ABOUT THIS TASK: Quote word for word the lines below, beginning with the first and ending with the one that has "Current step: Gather". Drop the pictures.

___ PROVIDED DATA

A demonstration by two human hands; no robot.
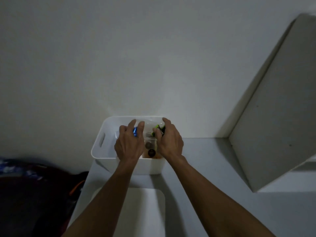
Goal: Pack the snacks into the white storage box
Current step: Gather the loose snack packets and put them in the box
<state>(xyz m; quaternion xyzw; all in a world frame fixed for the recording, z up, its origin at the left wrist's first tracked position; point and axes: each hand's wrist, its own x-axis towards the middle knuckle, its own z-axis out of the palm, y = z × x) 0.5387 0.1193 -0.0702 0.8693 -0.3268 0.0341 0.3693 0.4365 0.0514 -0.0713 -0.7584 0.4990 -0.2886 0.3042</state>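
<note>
The white storage box (100, 147) stands on the grey table against the wall, and both my hands reach into it. My left hand (129, 142) holds a blue snack packet (135, 132), which shows between its fingers. My right hand (169, 139) grips a green and black snack packet (159, 130) at the box's right side. Between the two hands lie a clear packet with brown round snacks (149, 145) and something orange (150, 156) near the front wall. The rest of the box's inside is hidden by my hands.
A white lid (136, 211) lies flat on the table in front of the box. A white cabinet (273, 125) rises at the right. At the left, beyond the table's edge, lies a dark bag (34, 194) with an orange strap. The room is dim.
</note>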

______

EXPECTED ANSWER:
A demonstration by two human hands; no robot.
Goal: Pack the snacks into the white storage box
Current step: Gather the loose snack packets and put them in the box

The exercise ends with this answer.